*Given data*
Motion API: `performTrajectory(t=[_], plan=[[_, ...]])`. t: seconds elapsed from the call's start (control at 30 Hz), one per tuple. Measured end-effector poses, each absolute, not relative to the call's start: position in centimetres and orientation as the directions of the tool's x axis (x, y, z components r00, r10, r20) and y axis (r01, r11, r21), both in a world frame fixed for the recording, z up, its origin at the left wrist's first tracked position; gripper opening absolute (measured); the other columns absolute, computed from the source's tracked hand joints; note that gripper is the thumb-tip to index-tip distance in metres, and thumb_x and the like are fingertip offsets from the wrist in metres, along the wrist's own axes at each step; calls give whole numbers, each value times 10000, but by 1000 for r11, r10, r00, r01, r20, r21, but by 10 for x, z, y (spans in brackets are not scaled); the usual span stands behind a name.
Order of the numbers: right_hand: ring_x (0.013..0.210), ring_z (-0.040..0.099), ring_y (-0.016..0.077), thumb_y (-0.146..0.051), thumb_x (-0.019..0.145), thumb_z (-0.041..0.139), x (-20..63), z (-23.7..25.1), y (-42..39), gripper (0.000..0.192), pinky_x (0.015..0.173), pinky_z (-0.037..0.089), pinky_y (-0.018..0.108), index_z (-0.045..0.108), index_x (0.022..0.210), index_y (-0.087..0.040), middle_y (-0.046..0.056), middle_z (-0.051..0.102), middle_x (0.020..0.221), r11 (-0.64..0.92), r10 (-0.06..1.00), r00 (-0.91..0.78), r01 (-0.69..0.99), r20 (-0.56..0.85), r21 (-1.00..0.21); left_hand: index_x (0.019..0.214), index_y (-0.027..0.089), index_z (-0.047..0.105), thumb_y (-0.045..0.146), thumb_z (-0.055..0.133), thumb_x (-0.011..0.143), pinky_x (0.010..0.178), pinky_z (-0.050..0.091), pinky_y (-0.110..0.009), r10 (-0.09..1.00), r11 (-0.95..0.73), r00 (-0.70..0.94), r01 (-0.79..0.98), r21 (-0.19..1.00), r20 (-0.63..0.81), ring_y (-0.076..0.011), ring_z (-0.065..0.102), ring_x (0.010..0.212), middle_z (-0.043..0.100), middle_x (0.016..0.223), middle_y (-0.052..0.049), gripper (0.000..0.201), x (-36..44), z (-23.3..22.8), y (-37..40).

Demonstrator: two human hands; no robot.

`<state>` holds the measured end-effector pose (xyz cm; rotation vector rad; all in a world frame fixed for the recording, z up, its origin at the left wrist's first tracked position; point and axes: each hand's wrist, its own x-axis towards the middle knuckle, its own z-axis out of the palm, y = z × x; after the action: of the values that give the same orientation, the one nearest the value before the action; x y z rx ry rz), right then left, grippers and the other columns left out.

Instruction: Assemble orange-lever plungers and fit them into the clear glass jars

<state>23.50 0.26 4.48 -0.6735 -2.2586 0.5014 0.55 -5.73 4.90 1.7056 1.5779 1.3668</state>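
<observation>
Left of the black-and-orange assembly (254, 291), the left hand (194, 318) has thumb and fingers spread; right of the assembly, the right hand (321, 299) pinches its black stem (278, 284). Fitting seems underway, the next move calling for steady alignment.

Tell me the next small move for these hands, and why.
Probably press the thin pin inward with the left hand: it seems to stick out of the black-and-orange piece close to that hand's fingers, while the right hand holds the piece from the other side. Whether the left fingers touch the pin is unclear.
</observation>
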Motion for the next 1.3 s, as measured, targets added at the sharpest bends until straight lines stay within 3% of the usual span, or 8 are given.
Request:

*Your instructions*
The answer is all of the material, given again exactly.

*Your solution*
Motion API: `performTrajectory(t=[_], plan=[[_, ...]])`. t: seconds elapsed from the call's start (control at 30 Hz), one per tuple. Measured end-effector poses, each absolute, not relative to the call's start: position in centimetres and orientation as the directions of the tool's x axis (x, y, z components r00, r10, r20) and y axis (r01, r11, r21), both in a world frame fixed for the recording, z up, its origin at the left wrist's first tracked position; gripper opening absolute (measured); the other columns absolute, computed from the source's tracked hand joints; note that gripper is the thumb-tip to index-tip distance in metres, and thumb_x and the like are fingertip offsets from the wrist in metres, along the wrist's own axes at each step; calls give whole numbers, each value times 10000, but by 1000 for r11, r10, r00, r01, r20, r21, but by 10 for x, z, y (spans in brackets are not scaled); the usual span stands behind a name.
Order of the numbers: right_hand: ring_x (0.013..0.210), ring_z (-0.040..0.099), ring_y (-0.016..0.077), thumb_y (-0.146..0.051), thumb_x (-0.019..0.145), thumb_z (-0.041..0.139), x (-20..63), z (-23.7..25.1), y (-42..39), gripper (0.000..0.192), pinky_x (0.015..0.173), pinky_z (-0.037..0.089), pinky_y (-0.018..0.108), index_z (-0.045..0.108), index_x (0.022..0.210), index_y (-0.087..0.040), middle_y (-0.046..0.056), middle_z (-0.051..0.102), middle_x (0.020..0.221), r11 (-0.64..0.92), r10 (-0.06..1.00), r00 (-0.91..0.78), r01 (-0.69..0.99), r20 (-0.56..0.85), r21 (-1.00..0.21); left_hand: index_x (0.019..0.214), index_y (-0.027..0.089), index_z (-0.047..0.105), thumb_y (-0.045..0.146), thumb_z (-0.055..0.133), thumb_x (-0.011..0.143), pinky_x (0.010..0.178), pinky_z (-0.050..0.091), pinky_y (-0.110..0.009), r10 (-0.09..1.00), r11 (-0.95..0.73), r00 (-0.70..0.94), r01 (-0.79..0.98), r21 (-0.19..1.00), r20 (-0.63..0.81), ring_y (-0.076..0.011), ring_z (-0.065..0.102), ring_x (0.010..0.212), middle_z (-0.043..0.100), middle_x (0.016..0.223), middle_y (-0.052..0.049), gripper (0.000..0.201), x (-36..44), z (-23.3..22.8), y (-37..40).

Demonstrator: two human hands; no robot.

`<state>` holds the measured end-effector pose (xyz cm; rotation vector rad; all in a world frame fixed for the recording, z up, its origin at the left wrist's first tracked position; point and axes: each hand's wrist, its own x-axis towards the middle knuckle, its own z-axis out of the palm, y = z × x; after the action: of the values that give the same orientation, the one nearest the value before the action; x y z rx ry rz), right then left, grippers and the other columns left out.

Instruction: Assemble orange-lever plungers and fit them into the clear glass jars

<state>23.50 0.26 4.48 -0.6735 -2.2586 0.5014 0.55 -5.73 4.90 1.7056 1.5779 1.3668</state>
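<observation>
Left of the black-and-orange assembly (254, 291), the left hand (194, 318) has thumb and fingers spread; right of the assembly, the right hand (321, 299) pinches its black stem (278, 284). Fitting seems underway, the next move calling for steady alignment.

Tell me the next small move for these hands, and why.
Probably press the thin pin inward with the left hand: it seems to stick out of the black-and-orange piece close to that hand's fingers, while the right hand holds the piece from the other side. Whether the left fingers touch the pin is unclear.
</observation>
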Motion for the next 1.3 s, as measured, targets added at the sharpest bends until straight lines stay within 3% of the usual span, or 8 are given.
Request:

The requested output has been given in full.